Humana and the Wharton School publish Home Care Paper in the Journal of the American Medical Association

Health leaders from Humana Inc. (NYSE: HUM) and the Perelman School of Medicine and Health Care Management at the Wharton School of the University of Pennsylvania call for a simpler and more patient-centered home care experience for patients, which can be achieved through the creation of payment models that encourage innovation for enhancing personalized care.
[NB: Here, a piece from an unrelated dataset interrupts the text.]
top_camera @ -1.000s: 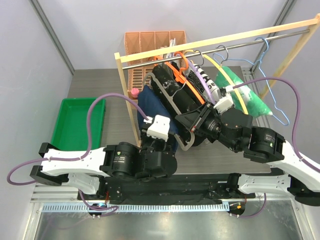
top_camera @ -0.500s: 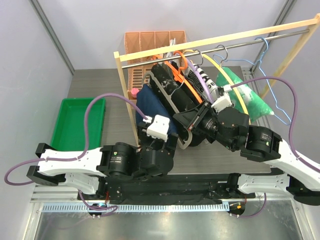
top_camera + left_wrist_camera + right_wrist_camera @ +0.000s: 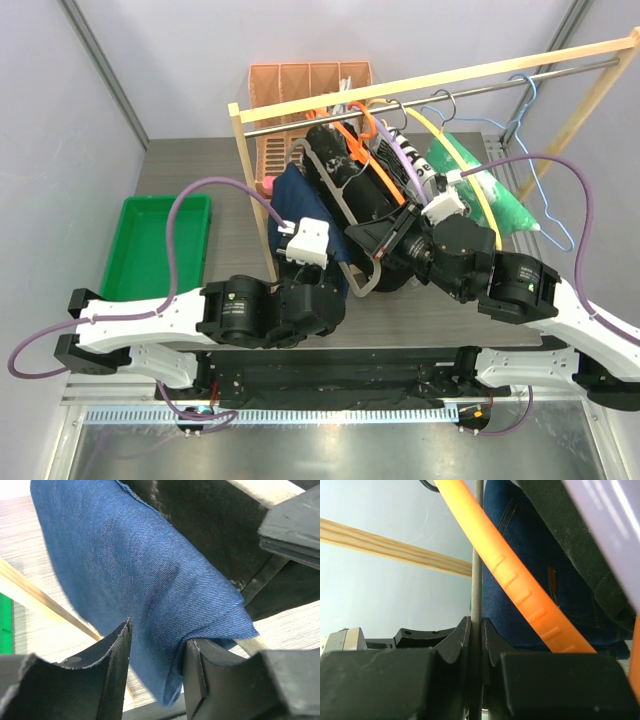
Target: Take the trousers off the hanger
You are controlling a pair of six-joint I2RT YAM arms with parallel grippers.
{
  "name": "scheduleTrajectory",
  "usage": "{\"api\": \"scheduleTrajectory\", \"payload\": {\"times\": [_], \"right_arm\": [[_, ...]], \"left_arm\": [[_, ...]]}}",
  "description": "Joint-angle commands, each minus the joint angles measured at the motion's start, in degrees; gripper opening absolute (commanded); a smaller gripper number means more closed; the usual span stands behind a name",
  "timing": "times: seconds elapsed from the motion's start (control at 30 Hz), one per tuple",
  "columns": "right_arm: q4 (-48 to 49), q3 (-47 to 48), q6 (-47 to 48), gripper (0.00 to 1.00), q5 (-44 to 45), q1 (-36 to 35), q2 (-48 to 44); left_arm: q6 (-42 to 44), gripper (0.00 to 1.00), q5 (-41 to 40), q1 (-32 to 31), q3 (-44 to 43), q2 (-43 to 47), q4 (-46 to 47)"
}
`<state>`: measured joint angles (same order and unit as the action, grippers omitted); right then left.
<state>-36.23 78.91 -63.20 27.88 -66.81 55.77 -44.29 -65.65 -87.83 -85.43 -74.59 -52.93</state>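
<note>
The one grey table [image 3: 195, 165] lies under everything, and across its far side stands one wooden rack [image 3: 440, 78] with a metal rail [image 3: 500, 92] beneath its top bar. One green tray [image 3: 160, 203] sits on the left of the table and one orange crate [image 3: 300, 80] behind the rack's left post.

Two pairs of trousers hang bundled near that post: the navy trousers [image 3: 125, 570] on the left and the black speckled trousers [image 3: 345, 180] touching them on the right. One green bundle [image 3: 500, 195] hangs further right. I count hangers in five colours: grey, orange [image 3: 520, 595], purple [image 3: 408, 160], yellow [image 3: 470, 180] and pale blue [image 3: 545, 190].

My two arms both reach up to the bundle. My left pincer [image 3: 157, 650] is narrowed to a small gap, with a low fold of the navy trousers pinched between the two fingers [image 3: 115, 670]. My right pincer [image 3: 476, 625] is squeezed almost fully together on the thin bar of the grey hanger [image 3: 477, 555], which runs upright between the two fingers, just beside the orange one, with navy cloth behind
</note>
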Motion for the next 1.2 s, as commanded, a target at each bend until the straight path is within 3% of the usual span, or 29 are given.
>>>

This will lead to lower cost, high quality approaches to areas ranging from home dialysis to chronic disease management.

The findings were published today in the Journal of the American Medical Association (JAMA) in a paper titled “Innovation in Home Care: Time for a New Payment Model” The paper is co-authored by Kevin Volpp, M.D., Ph.D, Founders President’s Distinguished Professor of Medicine and Medical Ethics and Policy at the Perelman School of Medicine and Health Care Management at the Wharton School; Susan Diamond, Segment President, Home Business, Humana; and William H. Shrank, M.D., M.S.H.S., Chief Medical Officer, Humana.

In the paper, the co-authors discuss how the “the idealized care delivery model of the future would use a combination of remote monitoring sensors, bidirectional communication modalities to facilitate provision of care, and clinicians, and non-medical personnel working together to deliver coordinated services to address unmet clinical, behavioral and social needs. Such a system could proactively keep patients healthy as opposed to reacting to disease events once they progress.”
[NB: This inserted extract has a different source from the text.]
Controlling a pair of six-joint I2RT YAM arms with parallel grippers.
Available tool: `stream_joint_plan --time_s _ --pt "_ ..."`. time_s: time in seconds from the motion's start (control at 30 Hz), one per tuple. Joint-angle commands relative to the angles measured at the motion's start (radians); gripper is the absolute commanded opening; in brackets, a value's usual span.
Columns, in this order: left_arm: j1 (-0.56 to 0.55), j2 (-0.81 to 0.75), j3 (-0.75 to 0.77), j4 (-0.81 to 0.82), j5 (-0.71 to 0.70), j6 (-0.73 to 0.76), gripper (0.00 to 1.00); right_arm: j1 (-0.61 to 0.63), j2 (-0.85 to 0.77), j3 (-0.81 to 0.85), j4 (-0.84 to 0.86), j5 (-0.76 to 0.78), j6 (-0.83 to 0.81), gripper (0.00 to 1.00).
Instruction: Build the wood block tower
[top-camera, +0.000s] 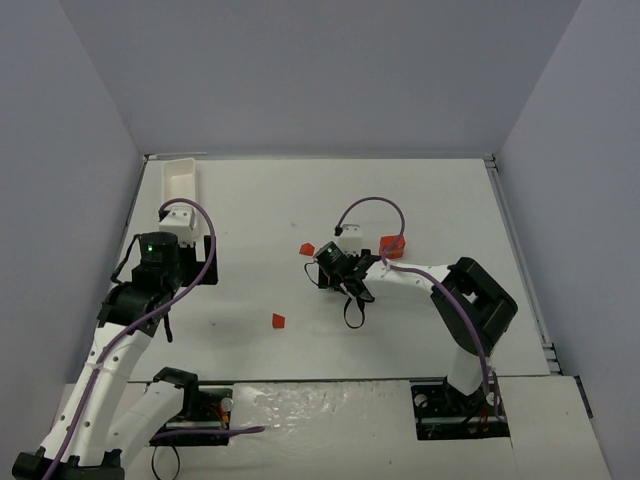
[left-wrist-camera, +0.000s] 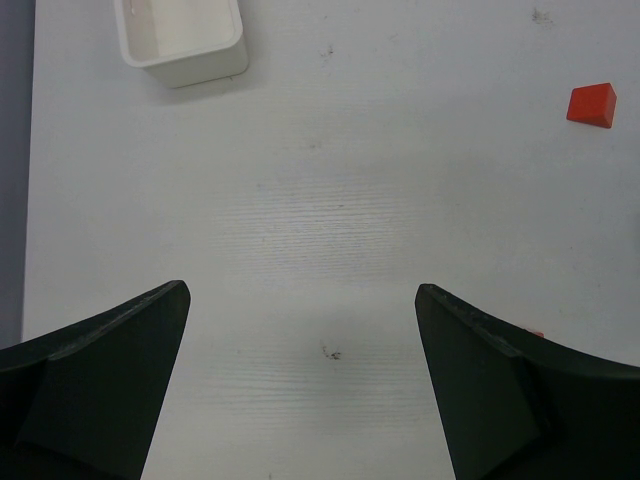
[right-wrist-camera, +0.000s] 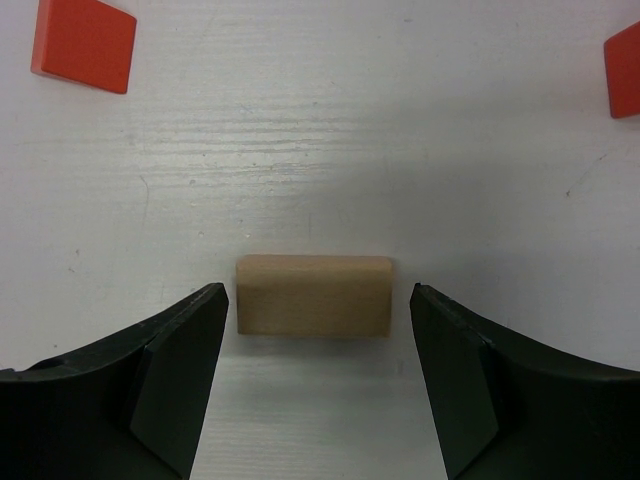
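Note:
A pale tan wooden block lies flat on the white table. My right gripper is open and straddles it, with a small gap between the block and each finger. In the top view that gripper sits low at mid-table, and the tan block is hidden under it. Red blocks lie loose and apart: one just beyond the right gripper, one nearer the front, one beside the right forearm. No block sits on another. My left gripper is open over bare table.
A long white tray stands at the back left corner, also in the left wrist view. Grey walls close in the table on three sides. Purple cables loop over both arms.

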Motion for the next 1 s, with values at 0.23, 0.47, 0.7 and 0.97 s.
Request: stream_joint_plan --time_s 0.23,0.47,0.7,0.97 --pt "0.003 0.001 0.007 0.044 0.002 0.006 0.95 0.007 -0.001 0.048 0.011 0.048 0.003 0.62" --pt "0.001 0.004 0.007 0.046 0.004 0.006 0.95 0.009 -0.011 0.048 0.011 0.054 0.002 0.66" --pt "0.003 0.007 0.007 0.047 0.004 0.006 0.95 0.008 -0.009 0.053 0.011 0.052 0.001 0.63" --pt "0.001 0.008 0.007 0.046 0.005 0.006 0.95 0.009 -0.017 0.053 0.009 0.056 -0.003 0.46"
Technology can enable a personalized, convenient home health service experience, which is especially important in today’s environment. “The home has become the place where people, especially older adults living with multiple chronic conditions and most at risk to COVID-19, want to receive care,” said Diamond. “Our home health care delivery system needs to catch up to that reality. By reforming the payment system, we can incentivize innovation that will ultimately deliver better care to our members where they increasingly want it – at home.”
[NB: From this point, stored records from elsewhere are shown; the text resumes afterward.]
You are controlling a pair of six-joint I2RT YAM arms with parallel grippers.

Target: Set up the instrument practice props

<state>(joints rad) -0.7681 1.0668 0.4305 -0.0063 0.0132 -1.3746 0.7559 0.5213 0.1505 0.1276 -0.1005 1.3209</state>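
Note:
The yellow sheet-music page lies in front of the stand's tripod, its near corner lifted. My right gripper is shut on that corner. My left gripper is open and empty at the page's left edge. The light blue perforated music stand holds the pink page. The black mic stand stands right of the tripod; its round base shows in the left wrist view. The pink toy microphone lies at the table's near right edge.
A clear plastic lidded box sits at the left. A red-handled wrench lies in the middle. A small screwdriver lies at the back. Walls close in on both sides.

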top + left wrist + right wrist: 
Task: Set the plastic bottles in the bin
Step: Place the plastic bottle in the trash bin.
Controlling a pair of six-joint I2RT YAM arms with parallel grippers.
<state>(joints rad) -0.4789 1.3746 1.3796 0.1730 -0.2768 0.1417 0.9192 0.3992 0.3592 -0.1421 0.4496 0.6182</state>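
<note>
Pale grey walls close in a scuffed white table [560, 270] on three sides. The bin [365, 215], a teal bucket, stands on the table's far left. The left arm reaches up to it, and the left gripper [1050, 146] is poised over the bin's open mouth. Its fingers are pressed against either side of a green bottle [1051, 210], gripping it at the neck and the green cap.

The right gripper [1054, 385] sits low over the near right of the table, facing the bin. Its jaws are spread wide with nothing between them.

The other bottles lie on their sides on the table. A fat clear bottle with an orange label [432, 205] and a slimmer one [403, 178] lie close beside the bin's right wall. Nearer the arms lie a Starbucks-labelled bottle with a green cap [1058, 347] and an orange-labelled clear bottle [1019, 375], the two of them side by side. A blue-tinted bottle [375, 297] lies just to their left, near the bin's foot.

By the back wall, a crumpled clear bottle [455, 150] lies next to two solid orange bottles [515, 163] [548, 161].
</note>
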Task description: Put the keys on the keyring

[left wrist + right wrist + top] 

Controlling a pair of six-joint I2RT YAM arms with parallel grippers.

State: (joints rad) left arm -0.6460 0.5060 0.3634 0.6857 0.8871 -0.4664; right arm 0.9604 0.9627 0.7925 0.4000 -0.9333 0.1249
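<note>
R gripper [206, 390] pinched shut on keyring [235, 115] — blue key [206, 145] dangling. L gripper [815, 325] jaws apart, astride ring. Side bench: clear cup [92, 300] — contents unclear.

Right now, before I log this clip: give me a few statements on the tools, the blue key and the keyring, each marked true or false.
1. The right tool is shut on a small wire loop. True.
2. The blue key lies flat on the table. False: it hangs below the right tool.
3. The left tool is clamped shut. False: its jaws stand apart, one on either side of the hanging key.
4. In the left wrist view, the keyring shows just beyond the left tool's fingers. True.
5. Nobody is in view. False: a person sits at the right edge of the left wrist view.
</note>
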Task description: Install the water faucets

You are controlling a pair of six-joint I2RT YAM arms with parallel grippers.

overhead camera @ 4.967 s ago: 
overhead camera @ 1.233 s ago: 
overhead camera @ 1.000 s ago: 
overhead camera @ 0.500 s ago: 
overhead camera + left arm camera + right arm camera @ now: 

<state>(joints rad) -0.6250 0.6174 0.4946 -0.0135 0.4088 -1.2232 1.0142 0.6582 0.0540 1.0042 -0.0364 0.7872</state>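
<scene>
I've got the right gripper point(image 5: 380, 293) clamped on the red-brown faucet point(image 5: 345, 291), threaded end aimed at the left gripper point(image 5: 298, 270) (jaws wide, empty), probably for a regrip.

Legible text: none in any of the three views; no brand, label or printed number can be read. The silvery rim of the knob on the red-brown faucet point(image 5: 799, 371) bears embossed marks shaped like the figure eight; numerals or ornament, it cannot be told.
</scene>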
In the paper, the authors also state that the needs of providers and patients must be front-and-center when constructing new home care payment models:

  • Be specific on the desired outcomes. Providers need to be incented by a payment model that makes clear to front-line providers what outcomes their efforts need to influence, with a clear sense that their reimbursement is aligned with either improvement in or attainment of strong outcomes. Providers taking on full clinical and social risk can be the foundation for the care experience.
  • Ensure the unhealthiest are included. For people living with multiple chronic conditions, “consideration should be given to carefully account for the most severely ill 5% of patients who require extensive home services so that clinicians and health care systems are not de-incentivized from taking care of such patients.”
  • People want a simple experience built around them. “Care should be simpler and more patient-centered whereby patient preferences are factored into the site of care delivery when economically feasible.” This is an opportunity for health systems to achieve people-focused care.
  • Precision medicine is essential. “Given the heterogeneity of patient clinical and social needs, preferences, and effectiveness of different interventions in different people, health systems need to continuously adjust what is offered to whom.” It is essential that the holistic approach to care is optimized by serving the specific needs of the patient.
  • Good things take time. “Economic returns from better management of diabetes or by enhancing functional status for a patient with Parkinson disease” will not happen overnight, but must be prioritized. It must be about whether care improves health at a reasonable price as opposed to saving money in the short term.
  • Leverage the transformational power of analytics. The use of analytics can help us “identify risk, anticipate clinical decline, measure biometrics wirelessly, and connect patients to appropriate clinicians virtually,” enabling health plans to systematically identify patients at elevated future risk to guide interventions that proactively lower risk.

“Humana has always taken a holistic, human approach to health care,” said Shrank. “Our recommended approach to channeling innovation to enhance home care that we have put forth in the Journal of the American Medical Association reflect that commitment and reflect our focus on reforming our home health care delivery systems.”